Oxford and Cambridge, virtually the sole nurseries of upper-class English intellect at the time, figure prominently in these biographies. Of Cambridge in particular we have in Noel Annan’s an account that is not only detailed but exceptionally animated. And I suppose we need help to imagine a Cambridge with little time for science and a suspicious attitude even to the newly-established Moral Science Tripos; a celibate institution which applied religious tests that sometimes drove men to hypocrisy and sometimes to agonies of conscience, as, though somewhat belatedly, they did Leslie Stephen. (He eventually resigned his fellowship at Trinity Hall, and we now learn that he may have been brought near to suicide.) Not that life was always so thrilling; Stephen, in fact, found Cambridge dull. ‘The only persons I thoroughly liked were Jebb the public orator and Mrs Jebb,’ he wrote later: ‘but Mrs Jebb is an American lady and so is naturally unlike Cambridge and indeed thoroughly charming.’ In the first version of his book, published in 1951, Lord Annan obviously thought it sensible of Stephen to get out: ‘most young dons who tear themselves away from the numbing embrace of that insatiable being, who is at once their mother and their bride, never regret the step they take.’ When he wrote that sentence Annan was a don himself, but twenty years or so after leaving Cambridge he has found no reason to change it. Like Stephen, he saw all the administrative absurdities; like Stephen, he proposed reforms. But Cambridge takes very little notice if it chooses not to, and in time the young émigrés may be reconciled, as Stephen was. In time, as Annan reminds us, he won the rather improbable sponsorship of Mrs Leavis as a progenitor of Scrutiny; and the Leslie Stephen Lecture is still a considerable occasion. For his part, Harrison became an honorary fellow of Wadham, and had his ashes, mingled with his wife’s (though of course she wasn’t at Oxford) laid to rest in the ante-chapel of the college.

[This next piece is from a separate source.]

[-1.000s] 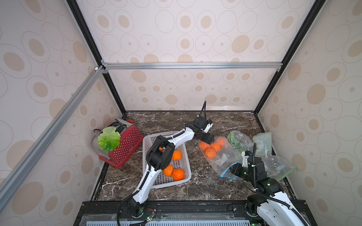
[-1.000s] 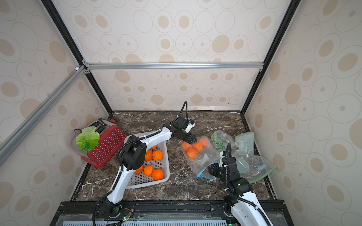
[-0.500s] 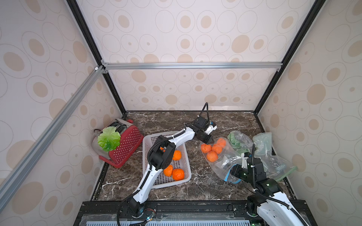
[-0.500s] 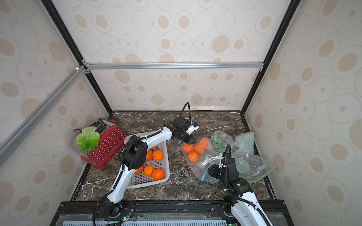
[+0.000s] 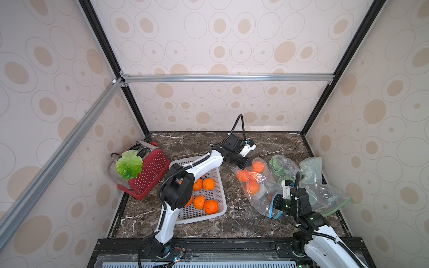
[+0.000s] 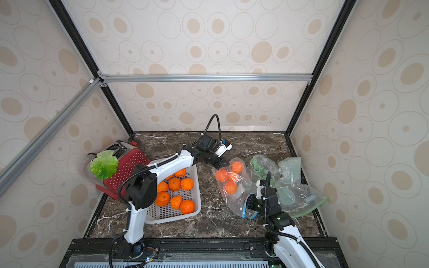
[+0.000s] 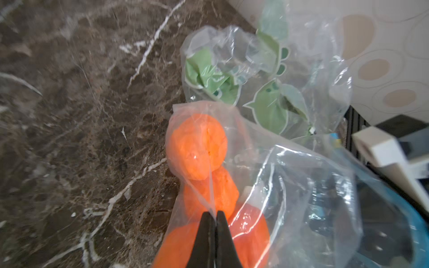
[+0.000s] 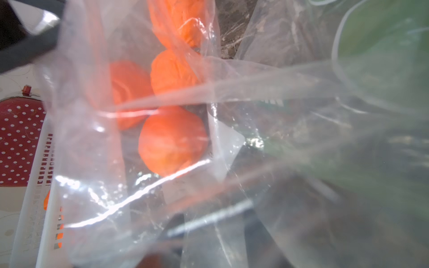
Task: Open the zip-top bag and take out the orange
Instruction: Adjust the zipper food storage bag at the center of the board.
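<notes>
Left claw (image 7: 214, 214) is pinched shut on the clear film of the zip-top bag (image 5: 261, 193) at its closed far end, just beside the oranges (image 5: 243, 175) inside; the bag lies on the tabletop (image 5: 234, 222) between the white basket (image 5: 223, 204) and a heap of green-printed bags (image 5: 311, 176). Right claw (image 5: 270, 200) sits at the blue zip edge (image 5: 273, 210), which looks parted, but film hides its jaws, so their width cannot be told. Judgement: opening seems done or nearly so; no orange is out of this bag yet, so extraction remains.
</notes>
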Tool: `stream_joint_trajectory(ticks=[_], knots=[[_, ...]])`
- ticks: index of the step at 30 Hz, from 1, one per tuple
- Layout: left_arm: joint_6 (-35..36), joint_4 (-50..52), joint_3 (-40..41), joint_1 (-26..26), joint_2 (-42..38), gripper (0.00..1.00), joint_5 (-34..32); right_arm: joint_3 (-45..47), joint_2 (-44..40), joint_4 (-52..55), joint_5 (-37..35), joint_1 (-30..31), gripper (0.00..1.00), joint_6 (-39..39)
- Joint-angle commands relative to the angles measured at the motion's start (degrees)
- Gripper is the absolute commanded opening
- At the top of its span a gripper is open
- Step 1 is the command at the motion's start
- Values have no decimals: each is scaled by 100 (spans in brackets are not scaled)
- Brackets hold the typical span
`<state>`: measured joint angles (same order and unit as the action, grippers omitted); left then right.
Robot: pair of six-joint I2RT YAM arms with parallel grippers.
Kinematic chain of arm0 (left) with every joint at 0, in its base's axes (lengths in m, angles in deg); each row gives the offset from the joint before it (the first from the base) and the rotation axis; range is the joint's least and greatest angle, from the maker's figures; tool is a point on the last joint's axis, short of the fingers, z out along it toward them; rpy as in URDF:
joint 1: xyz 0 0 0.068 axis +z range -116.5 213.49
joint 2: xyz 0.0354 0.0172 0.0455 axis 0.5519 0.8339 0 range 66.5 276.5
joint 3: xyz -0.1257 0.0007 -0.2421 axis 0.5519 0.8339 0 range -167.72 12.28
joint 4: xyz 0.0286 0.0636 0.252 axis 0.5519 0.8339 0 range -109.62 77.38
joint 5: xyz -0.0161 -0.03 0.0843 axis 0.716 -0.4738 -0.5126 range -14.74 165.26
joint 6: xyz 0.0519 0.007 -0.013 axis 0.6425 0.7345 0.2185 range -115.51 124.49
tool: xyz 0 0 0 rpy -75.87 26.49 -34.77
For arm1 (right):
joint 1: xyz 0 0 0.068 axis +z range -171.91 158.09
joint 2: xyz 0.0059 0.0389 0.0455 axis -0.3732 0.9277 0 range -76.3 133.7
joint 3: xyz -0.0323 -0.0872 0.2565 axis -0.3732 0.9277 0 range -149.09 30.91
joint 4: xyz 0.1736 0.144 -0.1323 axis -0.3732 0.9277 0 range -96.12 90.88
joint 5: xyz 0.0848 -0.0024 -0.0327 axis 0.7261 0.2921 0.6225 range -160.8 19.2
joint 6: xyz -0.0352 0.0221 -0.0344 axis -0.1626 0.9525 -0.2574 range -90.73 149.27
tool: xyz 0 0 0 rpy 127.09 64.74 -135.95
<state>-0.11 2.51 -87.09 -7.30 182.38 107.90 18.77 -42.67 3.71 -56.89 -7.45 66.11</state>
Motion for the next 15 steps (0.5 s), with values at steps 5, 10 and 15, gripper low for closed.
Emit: stream_joint_trajectory(ticks=[5, 10, 15], knots=[[465, -639, 594, -256, -739, 0, -102, 484, -32, -1262, -21, 11, 54, 41], [391, -621, 542, -256, -464, 0, -129, 542, 102, -1478, -127, 9, 63, 16], [349, -569, 457, -245, -149, 0, -326, 421, 438, -1405, -100, 13, 69, -49]])
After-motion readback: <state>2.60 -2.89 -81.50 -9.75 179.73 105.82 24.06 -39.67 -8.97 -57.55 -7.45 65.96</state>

Such were the bonds placed upon men of this sort by their almae matres, though they couldn’t help noticing the extraordinary ignorance of the undergraduates, the studious indifference of the dons, and the ridiculous examination system, attacked by both Harrison and Stephen. And it is clear from Annan’s book that the higher education provided by the university was not much of a preparation for the intellectual struggles to come. If Stephen had stayed in Cambridge, he might have done very little of the work he is known for; we see him being not wholly serious in his teaching of New Testament Greek, coaching the boat, being a don. His real work lay elsewhere.